Is ‘Heaven’ the Talking Heads’ study of Buddhism?
When Fear of Music came out in 1979, much of the CBGB punk bubble had already burst, and the Talking Heads were probably pleased to further liberate themselves from the limitations of that loose association.
Even so, there were some lingering punk sensibilities that were still going to be read into their work—the sense of cynicism, rejection of traditional institutions, unrepentant piss-taking. Perceived as intellectual art school kids with Dadaist inclinations, one couldn’t really take anything the band did on face value alone. David Byrne, as a lyricist, in particular, was too complicated a cat to just write a straightforward song about, say, the afterlife.
And so, when the track ‘Heaven’ quickly emerged as one of the standout singles on Fear of Music, a lot of fans immediately presumed, despite the song’s genuine beauty and punchline-free ambiguity, that it was a satirical takedown of Christian notions of ‘that place you go’ when you die.
In the song, Byrne describes Heaven as a popular bar that everyone wants to “get to”, where “they play my favourite song, play it once again, play it all night long”. That sounds fun enough, I guess, until you get to the chorus, where the scene is reframed behind the notion that the endless repetition of something, even if it’s nice, eventually strips all meaning away from it.
“Heaven is a place. A place where nothing. Nothing ever happens”.
Talking Heads, ‘Heaven’
There’s a great Twilight Zone episode from the 1960s that covers this same turf: a gambler and hustler dies and finds himself in a new dimension where he wins every bet he places and every game of pool he plays. It seems like the greatest thing ever, until he realises that the removal of chance and risk devalues any sense of victory and undercuts any happiness. And then he figures out that he might not actually be in heaven, but doomed forever to meaninglessness in “the other place”.

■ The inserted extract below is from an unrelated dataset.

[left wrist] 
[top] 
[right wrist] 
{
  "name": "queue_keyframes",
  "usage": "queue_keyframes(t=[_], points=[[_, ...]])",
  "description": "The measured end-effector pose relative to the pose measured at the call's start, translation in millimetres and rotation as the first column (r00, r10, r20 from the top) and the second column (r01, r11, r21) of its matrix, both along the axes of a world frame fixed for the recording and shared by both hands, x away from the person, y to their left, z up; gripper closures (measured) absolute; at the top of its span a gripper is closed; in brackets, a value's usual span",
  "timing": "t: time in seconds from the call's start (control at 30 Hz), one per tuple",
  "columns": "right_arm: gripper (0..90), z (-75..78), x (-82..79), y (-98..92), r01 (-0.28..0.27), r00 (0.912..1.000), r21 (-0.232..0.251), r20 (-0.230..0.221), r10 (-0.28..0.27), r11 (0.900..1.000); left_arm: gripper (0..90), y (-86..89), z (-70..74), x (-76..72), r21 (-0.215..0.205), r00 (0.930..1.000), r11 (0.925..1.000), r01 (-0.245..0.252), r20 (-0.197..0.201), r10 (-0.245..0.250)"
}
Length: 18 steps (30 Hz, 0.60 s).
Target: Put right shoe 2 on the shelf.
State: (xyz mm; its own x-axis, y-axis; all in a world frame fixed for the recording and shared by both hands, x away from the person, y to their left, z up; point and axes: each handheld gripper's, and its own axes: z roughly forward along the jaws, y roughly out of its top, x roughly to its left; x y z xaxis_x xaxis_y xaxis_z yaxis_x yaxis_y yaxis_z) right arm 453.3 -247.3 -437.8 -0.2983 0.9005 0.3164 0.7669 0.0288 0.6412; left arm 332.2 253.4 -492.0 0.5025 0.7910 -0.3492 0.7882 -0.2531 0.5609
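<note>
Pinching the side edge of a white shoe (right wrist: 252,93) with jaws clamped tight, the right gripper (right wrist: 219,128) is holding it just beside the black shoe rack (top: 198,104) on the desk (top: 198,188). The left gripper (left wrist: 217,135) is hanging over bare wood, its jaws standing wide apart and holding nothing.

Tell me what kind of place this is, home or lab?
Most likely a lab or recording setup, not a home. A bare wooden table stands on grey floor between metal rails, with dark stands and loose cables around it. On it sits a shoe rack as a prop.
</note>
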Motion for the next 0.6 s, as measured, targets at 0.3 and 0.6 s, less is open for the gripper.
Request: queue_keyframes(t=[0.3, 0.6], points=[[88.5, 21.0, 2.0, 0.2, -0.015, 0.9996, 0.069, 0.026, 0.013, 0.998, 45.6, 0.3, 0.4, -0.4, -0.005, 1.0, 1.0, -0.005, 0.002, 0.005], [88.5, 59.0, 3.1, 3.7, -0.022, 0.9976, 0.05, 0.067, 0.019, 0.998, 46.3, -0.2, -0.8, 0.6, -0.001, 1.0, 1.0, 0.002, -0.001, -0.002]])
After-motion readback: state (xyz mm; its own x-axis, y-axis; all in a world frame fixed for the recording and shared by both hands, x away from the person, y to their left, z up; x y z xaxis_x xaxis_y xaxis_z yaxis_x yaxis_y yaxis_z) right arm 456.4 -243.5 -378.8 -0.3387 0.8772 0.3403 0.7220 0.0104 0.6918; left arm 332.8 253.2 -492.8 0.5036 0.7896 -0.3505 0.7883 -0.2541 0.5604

It’s certainly easy to read the Talking Heads’ ‘Heaven’ as a similar critique of the Church’s clouds-and-harps concept of heaven, where you’re reunited with loved ones and can just chill out forever in a novelty Airbnb. Byrne’s haunted, heartfelt delivery of the chorus certainly doesn’t feel joyous, but is it meant to be completely sarcastic?

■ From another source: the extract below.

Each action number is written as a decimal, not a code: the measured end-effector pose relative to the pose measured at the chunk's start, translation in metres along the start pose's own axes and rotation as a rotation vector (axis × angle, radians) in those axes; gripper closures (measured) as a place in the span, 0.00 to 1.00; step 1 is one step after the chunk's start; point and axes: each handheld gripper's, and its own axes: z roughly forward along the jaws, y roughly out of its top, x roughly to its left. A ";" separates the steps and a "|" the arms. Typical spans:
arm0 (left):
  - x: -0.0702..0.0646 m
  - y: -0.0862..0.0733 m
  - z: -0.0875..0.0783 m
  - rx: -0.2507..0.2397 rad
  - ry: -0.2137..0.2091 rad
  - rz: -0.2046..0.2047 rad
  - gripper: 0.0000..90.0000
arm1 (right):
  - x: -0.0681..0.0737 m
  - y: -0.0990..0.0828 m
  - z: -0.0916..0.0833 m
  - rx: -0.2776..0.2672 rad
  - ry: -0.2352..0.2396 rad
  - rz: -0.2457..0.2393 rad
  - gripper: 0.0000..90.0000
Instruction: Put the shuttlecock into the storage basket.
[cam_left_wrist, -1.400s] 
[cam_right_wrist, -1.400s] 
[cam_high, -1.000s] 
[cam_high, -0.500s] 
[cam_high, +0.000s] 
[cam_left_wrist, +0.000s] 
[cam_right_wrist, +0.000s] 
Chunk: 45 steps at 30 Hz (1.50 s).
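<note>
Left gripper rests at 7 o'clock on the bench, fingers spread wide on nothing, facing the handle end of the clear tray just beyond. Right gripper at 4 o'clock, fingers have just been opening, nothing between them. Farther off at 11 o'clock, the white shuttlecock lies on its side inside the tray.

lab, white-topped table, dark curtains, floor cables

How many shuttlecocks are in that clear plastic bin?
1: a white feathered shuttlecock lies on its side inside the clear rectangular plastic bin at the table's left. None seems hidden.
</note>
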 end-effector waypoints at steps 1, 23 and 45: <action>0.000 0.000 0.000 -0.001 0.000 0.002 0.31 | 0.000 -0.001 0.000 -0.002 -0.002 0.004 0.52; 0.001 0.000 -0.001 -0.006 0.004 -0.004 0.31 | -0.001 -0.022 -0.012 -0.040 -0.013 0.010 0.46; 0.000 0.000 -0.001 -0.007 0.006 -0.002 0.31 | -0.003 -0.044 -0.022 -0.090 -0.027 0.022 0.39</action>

Over time, a lot of listeners have come around to a different reading of ‘Heaven’, especially as the singer’s own spiritually curious nature has been explored further throughout his career, rarely hinting at someone with a cynical instinct on topics this heavy.
Byrne’s ex-Talking Heads bandmate Christ Frantz seemed to confirm the non-satirical nature of ‘Heaven’ in a 2020 interview with Songfacts, noting, “I connected to the song ‘Heaven’ but I didn’t relate to the idea that heaven is a place where nothing ever happens. I understand it’s kind of a Zen thing, but I didn’t really connect with it. I did like the chord changes, it reminded me of a Neil Young song.”

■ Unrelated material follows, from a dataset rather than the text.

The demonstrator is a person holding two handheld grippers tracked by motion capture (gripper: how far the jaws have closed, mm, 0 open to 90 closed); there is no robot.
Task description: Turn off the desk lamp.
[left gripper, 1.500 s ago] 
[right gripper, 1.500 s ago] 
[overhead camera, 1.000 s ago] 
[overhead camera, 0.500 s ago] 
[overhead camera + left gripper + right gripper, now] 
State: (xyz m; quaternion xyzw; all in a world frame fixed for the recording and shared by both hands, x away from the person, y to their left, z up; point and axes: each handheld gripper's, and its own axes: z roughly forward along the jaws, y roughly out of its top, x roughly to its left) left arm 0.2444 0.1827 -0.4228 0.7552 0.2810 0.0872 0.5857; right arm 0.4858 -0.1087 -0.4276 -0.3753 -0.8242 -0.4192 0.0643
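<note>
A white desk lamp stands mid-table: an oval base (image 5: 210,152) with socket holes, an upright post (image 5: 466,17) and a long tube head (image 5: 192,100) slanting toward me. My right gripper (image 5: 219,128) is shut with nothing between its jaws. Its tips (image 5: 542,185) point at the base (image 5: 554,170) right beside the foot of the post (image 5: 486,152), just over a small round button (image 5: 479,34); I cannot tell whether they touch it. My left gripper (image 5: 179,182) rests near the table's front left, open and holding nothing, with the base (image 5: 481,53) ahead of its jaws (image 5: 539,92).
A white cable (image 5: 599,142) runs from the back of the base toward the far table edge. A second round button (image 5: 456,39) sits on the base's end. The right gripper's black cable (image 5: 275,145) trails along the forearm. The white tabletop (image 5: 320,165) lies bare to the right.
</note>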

The “Zen thing”, or the notion that Byrne was going for more of a Buddhist perspective with his bar called Heaven, does feel like a slightly more probable origin story for the song. Rather than “nothing ever happening” being an eternal sentence of misery, the concept aligns more with the state of nirvana, where your mind essentially empties, you are freed of all your concerns and desires, and, basically, nothing ever happens…but in a good way!
Byrne has regularly discussed Buddhist principles and concepts in interviews, and whether or not he would classify himself as a Buddhist himself, he has seemingly incorporated many of the religion’s tenets as tools to navigate his life. As recently as 2023, in a profile with the New York Times, Byrne talked a lot about his sense of self and the problems with modern individualism.
“Is there any continuous self?” Byrne asked, “You could say you’ve retained memories from various parts of your life, but memories are very malleable. We reshape them every time we remember them. They’re not fixed. Every self you go through, you dredge something up and make it apply to whoever you are at that moment. It’s a hard thing for us to intuitively accept the idea of ‘self is an illusion’. It’s very Buddhist, but it’s also increasingly more scientific. It’s not just a spiritual concept. It’s also a kind of neural concept.”
Losing that illusion of the self, then, could represent a step toward something more transcendental, peaceful, maybe even heavenly, where nothing is also something.